By Christina Wilkie - 09/14/09 10:07 PM EDT
But some advice: Don’t buy your text messaging service on the cheap. If you do, you may share your service with ads for local bars, dating services or other establishments that may not square with your image.
“Is it true love?” asks the ad. The accompanying link guides users to a website where they can find out if their “crush” feels the same way about them; we’re told “David” and “Deborah” is a match.
ITK texted the amorous senator’s campaign as well, hoping to find true love. Instead, we received no comment.
The ‘Washington read’: A dying breed
As this season’s political biographies and memoirs hit bookstores, ITK has noticed a disturbing trend: More and more authors and publishers are scrapping the index.
Considered a crucial element of any work of nonfiction, literary indexes occupy a unique place in the minds of political Washington; the oldest joke in town asks how a Washingtonian reads a book. The answer: He flips to the index and looks for his name.
But don’t try giving a “Washington read” to any of the following recently published autobiographies: Sen. Robert Menendez’s (D-N.J.) Growing American Roots, former Illinois Gov. Rod Blagojevich’s (D) The Governor, Sen. Jim Webb’s (D-Va.) A Time to Fight, former Rep. Max Cleland’s (D-Ga.) Heart of a Patriot or Rep. Barney Frank’s (D-Mass.) biography, Barney Frank, The Story of America’s Only Left-handed, Gay, Jewish Congressman. None of them has an index. (Weisberg said the advance ready copy of his book had no index, but the hard copy will have an index when it hits bookstores later this month).
A rare exception? The late Sen. Edward Kennedy’s (D-Mass.) memoir, True Compass.
According to Barbara Meade, co-owner of Politics and Prose, one of Washington’s most popular bookstores, one reason for dropping the index could be cost. “I think indexes are pretty necessary,” she said, “but hiring an indexer can cost $10,000 to $12,000, so if you’re looking to cut costs, that’s one way.”
Publishers of the above-listed biographies did not return calls and e-mails for comment.
Joe Wilson for president?
In politics, where there’s passion there’s often merchandise, and the controversy surrounding Rep. Joe Wilson (R-S.C.) proves no exception.
As the left rails against the insult-spouting congressman, the right is busy printing up a whole slew of Joe Wilson paraphernalia, designed to answer the “big” questions:
Does your newborn support the congressman? A “Joe Wilson: Truth Czar” baby romper might be just the thing.
Don’t worry about teenagers: Wilson’s campaign is now advertising on Facebook, under the Sponsored Links section, where teens will be sure to see it.

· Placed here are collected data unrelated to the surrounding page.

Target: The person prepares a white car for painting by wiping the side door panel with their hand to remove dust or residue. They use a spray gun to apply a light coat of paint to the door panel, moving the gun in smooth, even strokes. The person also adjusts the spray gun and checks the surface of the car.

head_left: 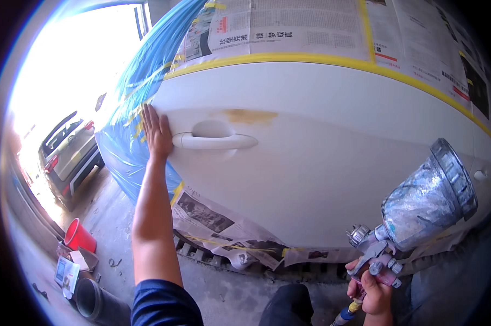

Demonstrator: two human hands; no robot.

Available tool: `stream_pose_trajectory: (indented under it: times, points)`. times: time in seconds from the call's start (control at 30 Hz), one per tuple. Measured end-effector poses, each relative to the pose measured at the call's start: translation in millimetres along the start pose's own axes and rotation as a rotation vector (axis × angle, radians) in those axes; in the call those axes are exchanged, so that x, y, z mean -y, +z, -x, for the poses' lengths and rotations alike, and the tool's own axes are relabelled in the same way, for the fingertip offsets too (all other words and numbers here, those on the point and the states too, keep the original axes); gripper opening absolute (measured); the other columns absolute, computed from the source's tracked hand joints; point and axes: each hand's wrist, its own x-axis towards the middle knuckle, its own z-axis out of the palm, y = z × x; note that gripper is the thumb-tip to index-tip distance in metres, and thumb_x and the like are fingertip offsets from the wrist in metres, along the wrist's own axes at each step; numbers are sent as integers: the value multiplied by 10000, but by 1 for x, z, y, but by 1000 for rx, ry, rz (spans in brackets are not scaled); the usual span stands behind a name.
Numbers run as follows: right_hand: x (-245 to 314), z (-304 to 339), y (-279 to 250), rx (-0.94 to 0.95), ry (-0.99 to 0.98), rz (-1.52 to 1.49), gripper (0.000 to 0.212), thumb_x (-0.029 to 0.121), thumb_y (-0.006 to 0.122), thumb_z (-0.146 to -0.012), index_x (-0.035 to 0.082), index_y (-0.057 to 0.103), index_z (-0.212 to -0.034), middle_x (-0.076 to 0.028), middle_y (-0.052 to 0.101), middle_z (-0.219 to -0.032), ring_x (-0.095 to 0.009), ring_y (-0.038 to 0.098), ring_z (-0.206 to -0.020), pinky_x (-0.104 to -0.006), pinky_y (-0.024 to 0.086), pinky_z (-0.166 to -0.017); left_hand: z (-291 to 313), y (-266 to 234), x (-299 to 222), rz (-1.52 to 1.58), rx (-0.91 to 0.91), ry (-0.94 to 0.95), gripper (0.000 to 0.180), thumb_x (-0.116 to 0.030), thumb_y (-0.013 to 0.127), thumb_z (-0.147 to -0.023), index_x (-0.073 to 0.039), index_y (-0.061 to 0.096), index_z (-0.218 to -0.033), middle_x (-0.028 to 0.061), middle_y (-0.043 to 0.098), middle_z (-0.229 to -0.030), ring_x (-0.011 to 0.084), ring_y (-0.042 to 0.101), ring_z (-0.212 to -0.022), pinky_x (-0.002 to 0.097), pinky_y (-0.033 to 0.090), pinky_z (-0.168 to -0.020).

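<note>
My left hand [157, 133] lies flat with fingers stretched along the left edge of a white car door [289, 179], where blue plastic film [120, 163] and bits of yellow tape meet the panel. Just right of it is the white door handle [215, 142]. Above the handle, a tan patch [251, 116] marks the door. At the lower right, my right hand [377, 296] grips a spray gun [384, 255] by its handle. The gun's large paint-smeared cup [425, 201] sits tilted on top, and its nozzle points left, apart from the door.
Newspaper [305, 30] edged with yellow masking tape [289, 57] covers the area above the door; more newspaper [213, 217] hangs below. A hose [346, 314] runs down from the gun. On the left are a parked car [71, 146], a red bucket [80, 236] and a dark bin [101, 304].
</note>
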Motion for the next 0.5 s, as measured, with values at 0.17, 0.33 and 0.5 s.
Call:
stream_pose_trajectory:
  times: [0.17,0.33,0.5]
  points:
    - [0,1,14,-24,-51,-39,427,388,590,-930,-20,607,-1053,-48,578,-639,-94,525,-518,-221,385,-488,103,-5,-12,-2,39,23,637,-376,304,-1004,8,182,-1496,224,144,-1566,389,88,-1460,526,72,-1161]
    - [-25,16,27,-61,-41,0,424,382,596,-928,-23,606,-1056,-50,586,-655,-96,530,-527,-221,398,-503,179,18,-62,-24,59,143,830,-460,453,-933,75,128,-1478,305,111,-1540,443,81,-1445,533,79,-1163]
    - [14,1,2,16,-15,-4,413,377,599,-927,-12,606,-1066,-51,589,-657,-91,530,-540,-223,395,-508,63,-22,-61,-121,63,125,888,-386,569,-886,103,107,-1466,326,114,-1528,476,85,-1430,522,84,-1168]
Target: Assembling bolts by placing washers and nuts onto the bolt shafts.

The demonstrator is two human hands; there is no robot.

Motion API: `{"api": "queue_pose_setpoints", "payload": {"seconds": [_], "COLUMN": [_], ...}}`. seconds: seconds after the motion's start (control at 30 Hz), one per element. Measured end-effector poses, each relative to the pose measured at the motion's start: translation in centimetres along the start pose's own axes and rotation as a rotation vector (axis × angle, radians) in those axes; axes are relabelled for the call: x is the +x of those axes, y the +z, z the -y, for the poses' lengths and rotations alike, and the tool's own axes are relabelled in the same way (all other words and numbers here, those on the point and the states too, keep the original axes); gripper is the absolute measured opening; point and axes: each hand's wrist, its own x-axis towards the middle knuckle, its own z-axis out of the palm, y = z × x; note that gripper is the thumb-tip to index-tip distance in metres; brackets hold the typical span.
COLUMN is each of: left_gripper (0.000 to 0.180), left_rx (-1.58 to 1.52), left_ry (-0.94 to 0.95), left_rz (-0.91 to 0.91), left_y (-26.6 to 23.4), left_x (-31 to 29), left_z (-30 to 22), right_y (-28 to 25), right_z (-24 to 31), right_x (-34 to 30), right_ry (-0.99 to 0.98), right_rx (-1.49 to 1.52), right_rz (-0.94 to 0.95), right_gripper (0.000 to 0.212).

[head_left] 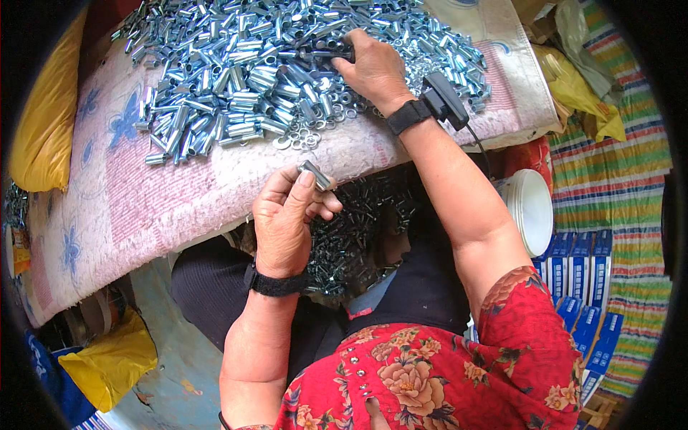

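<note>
My left hand [283, 215] is closed, holding a short shiny metal sleeve [314, 175] between thumb and fingers just off the near edge of the padded table. My right hand [374, 70] reaches into the far part of a wide heap of silvery metal sleeves [251, 93]. Its thumb and fingers are curled together beside some dark bolts [315, 54]; what lies between the fingertips is hidden. Small washers [304, 136] are scattered along the heap's near edge. Both wrists carry black straps, and a black device sits on the right one.
A pink and white patterned quilt [143, 201] covers the table. Below its edge, many dark bolts [351, 236] lie piled between my legs. A white bucket [532, 213] stands at the right, near blue and white boxes [588, 269]. Yellow bags [118, 358] lie at the left.
</note>
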Motion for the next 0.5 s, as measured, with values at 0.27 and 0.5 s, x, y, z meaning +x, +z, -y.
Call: {"api": "queue_pose_setpoints", "payload": {"seconds": [0.27,0.5], "left_gripper": [0.020,0.032], "left_rx": [-0.071,0.241], "left_ry": [-0.049,0.087], "left_rz": [-0.082,-0.178], "left_y": [1.3,0.0], "left_x": [0.4,-0.3], "left_z": [0.0,1.4], "right_y": [0.6,-6.1], "right_z": [-1.8,1.2], "right_x": [-0.4,-9.4], "right_ry": [-0.207,-0.102], "right_rx": [0.017,0.711], "right_rz": [-0.217,-0.240], "right_gripper": [0.011,0.009]}}
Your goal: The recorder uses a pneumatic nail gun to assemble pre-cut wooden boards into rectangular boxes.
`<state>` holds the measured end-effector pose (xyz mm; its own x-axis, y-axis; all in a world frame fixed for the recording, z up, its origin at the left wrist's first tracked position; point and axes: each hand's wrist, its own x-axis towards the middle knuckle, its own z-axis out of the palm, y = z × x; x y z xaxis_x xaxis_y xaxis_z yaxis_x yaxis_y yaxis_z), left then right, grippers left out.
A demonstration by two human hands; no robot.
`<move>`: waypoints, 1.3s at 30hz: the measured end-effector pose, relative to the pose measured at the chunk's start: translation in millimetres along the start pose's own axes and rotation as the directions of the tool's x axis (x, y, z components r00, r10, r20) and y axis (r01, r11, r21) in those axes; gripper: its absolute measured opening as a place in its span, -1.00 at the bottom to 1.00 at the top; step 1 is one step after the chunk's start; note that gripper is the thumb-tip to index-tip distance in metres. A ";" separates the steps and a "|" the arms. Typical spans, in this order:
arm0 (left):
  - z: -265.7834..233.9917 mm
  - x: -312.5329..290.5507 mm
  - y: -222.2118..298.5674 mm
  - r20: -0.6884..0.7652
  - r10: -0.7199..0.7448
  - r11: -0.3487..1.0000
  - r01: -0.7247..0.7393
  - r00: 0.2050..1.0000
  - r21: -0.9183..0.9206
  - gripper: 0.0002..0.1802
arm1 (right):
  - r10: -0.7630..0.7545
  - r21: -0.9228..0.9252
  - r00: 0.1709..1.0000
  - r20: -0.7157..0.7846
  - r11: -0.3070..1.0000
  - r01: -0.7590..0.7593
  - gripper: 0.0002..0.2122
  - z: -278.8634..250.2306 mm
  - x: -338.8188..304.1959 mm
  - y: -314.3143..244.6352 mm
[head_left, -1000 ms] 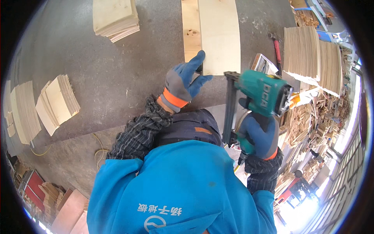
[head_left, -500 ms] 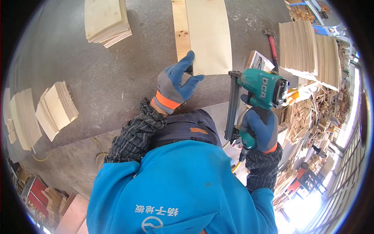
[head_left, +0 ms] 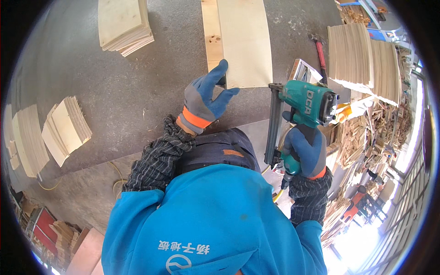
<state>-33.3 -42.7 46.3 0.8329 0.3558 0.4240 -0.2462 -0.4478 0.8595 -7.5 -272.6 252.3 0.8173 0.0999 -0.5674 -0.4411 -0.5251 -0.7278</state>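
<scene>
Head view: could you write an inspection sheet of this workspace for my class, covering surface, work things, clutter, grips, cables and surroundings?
Surface: grey worktop, scuffed, with pale flecks.
Work things: pale board alongside a narrower knotty strip; green nailer near the board's lower right corner.
Clutter: red-handled hammer at right; board stacks at upper left and right.
Grips: left grip gloved, open, at the board's left edge, contact unclear; right grip gloved, closed around the nailer's handle.
Cables: yellow hose below the nailer.
Surroundings: heaped wood pieces at right; bright glare lower right.
</scene>
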 end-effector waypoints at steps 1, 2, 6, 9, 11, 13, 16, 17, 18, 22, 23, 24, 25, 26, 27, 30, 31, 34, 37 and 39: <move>0.1 -1.4 -0.4 0.004 -0.005 1.000 0.005 1.000 0.011 -0.24 | -0.001 -0.001 1.000 -0.001 1.000 0.001 -0.48 -0.1 -0.6 -0.2; 0.1 -4.1 -0.7 0.009 -0.012 1.000 0.011 1.000 0.021 -0.24 | 0.004 0.003 1.000 0.009 1.000 -0.004 -0.49 0.1 -1.0 0.5; -2.2 -6.6 -6.3 0.021 -0.066 0.998 0.066 0.998 -0.020 -0.23 | 0.011 0.096 1.000 0.027 0.995 -0.013 -0.55 -6.2 0.4 0.0; -2.7 -4.0 -11.1 -0.003 -0.015 1.000 0.015 1.000 0.013 -0.25 | -0.060 0.088 0.998 -0.030 0.994 0.063 -0.62 -13.4 0.1 4.2; -3.2 -1.6 -9.1 0.031 -0.090 0.996 0.090 0.995 -0.013 -0.26 | -0.067 0.085 0.994 -0.090 0.994 0.074 -0.67 -20.3 6.0 16.4; -2.1 9.2 3.9 0.027 -0.064 0.998 0.065 0.998 -0.021 -0.27 | -0.098 0.101 0.972 -0.215 0.987 0.121 -0.78 -33.2 8.3 36.3; -1.4 8.8 7.4 -0.008 -0.057 0.998 0.056 0.998 -0.042 -0.29 | -0.217 -0.232 0.947 -0.238 0.959 0.161 -0.76 -50.4 56.0 127.8; -5.9 2.2 -4.5 0.001 -0.060 0.998 0.060 0.998 -0.001 -0.28 | -0.505 -0.423 0.772 -0.385 0.840 0.338 -0.73 -29.8 85.6 167.9; -7.4 -5.4 -14.7 0.019 -0.063 0.998 0.063 0.998 0.025 -0.27 | -0.431 -0.716 0.812 -0.393 0.698 0.024 -0.70 -26.2 110.7 206.1; -15.1 8.4 19.3 0.218 -0.445 0.812 0.494 0.868 -0.310 -0.28 | -0.266 -0.745 0.955 -0.129 0.662 0.084 -0.53 -36.0 114.5 182.5; -15.5 20.8 24.9 0.232 -0.423 0.836 0.476 0.876 -0.274 -0.29 | -0.230 -0.809 0.970 -0.075 0.583 0.076 -0.47 -38.9 124.6 190.2; -17.6 28.4 19.9 0.247 -0.383 0.851 0.444 0.890 -0.281 -0.29 | -0.251 -0.799 0.962 -0.112 0.598 0.063 -0.47 -36.1 133.6 195.1; -19.8 34.7 10.5 0.243 -0.436 0.789 0.498 0.866 -0.360 -0.29 | -0.294 -0.817 0.949 -0.118 0.571 0.075 -0.50 -29.9 141.1 201.8; -17.8 42.9 5.0 0.244 -0.489 0.718 0.546 0.837 -0.433 -0.28 | -0.337 -0.835 0.934 -0.123 0.543 0.086 -0.53 -22.1 155.2 208.8; -13.5 50.7 14.3 0.274 -0.456 0.726 0.532 0.847 -0.435 -0.28 | -0.340 -0.825 0.926 -0.167 0.562 0.058 -0.53 -13.8 173.0 226.7; 7.0 68.4 46.1 0.367 -0.457 0.662 0.586 0.810 -0.468 -0.29 | -0.425 -0.831 0.869 -0.253 0.555 0.029 -0.53 -13.2 204.5 256.8; 8.1 68.3 44.8 0.355 -0.484 0.611 0.599 0.800 -0.518 -0.30 | -0.420 -0.830 0.879 -0.225 0.555 0.053 -0.50 -12.1 204.6 250.2; 17.7 65.7 34.5 0.449 -0.507 0.473 0.673 0.736 -0.569 -0.32 | -0.525 -0.842 0.792 -0.311 0.539 0.026 -0.42 -13.7 198.6 251.9; 6.4 65.9 6.3 0.483 -0.549 0.397 0.721 0.682 -0.567 -0.36 | -0.248 -0.750 0.957 -0.151 0.659 0.052 -0.37 -2.4 179.7 188.3; 8.4 64.0 7.3 0.489 -0.555 0.382 0.728 0.673 -0.569 -0.40 | -0.173 -0.537 0.985 -0.002 0.831 0.145 -0.43 2.1 143.3 139.7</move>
<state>22.4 -30.1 77.3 0.9394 0.0872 -0.3316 0.2307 0.5547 0.7994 47.3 -329.9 68.5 0.8819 0.1879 -0.4324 -0.0490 -0.8756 -0.4805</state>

Meanwhile, CNN reported over the weekend that Wilson was filmed signing autographs of the infamous photo of himself yelling, “You lie!” at the president.
Senator pokes fun at Joe Wilson
While House Democrats consider censuring Rep. Joe Wilson (R-S.C.), one senator is having a joke at the congressman’s expense.
Revving up activists who were going to lobby Capitol Hill for a union bill on Thursday, Sen. Tom Harkin (D-Iowa) cited the president’s speech to get the crowd excited.
“I don’t know if you watched Obama’s speech last night. I thought it was a great speech,” Harkin said to applause.
But on his way over to the labor rally, the Democratic senator noticed a lone protester standing on Constitution Avenue, right beside the Reserve Officers Association Building.
He later joked to the crowd: “When we came in the building and saw the guy across the street … with a little megaphone and is yelling about something. I said it looks like they’ve got Congressman Joe Wilson out there.”
McHenry: Obama should hire ‘marriage czar’
Rep. Patrick McHenry (R-N.C.), one of the most outspoken critics of administration policy “czars,” said on Monday that the president should hire a Malaysian woman married 22 times as his “marriage czar.”
Last week, the third-term Republican called on President Barack Obama’s “czars” to testify before Congress on their “authority and responsibilities” in the executive branch.
The president’s “czars” have become a point of controversy among his opponents because they do not have to be confirmed by the Senate, as Cabinet-level officials do.
McHenry quipped on Twitter: “Possible ‘marriage czar’ candidate?”
McHenry linked the story of Wook Kundor, a 107-year-old woman from Malaysia whose latest husband is 37 and undergoing drug rehabilitation treatment. Kundor seeks a 23rd mate because she fears her spouse Muhammad might leave her for a younger woman.
This column was updated on Sept. 16 at 11:15 a.m.
“I realize that I am an aged woman. I don’t have the body nor am I a young woman who can attract anyone,” she told AFP.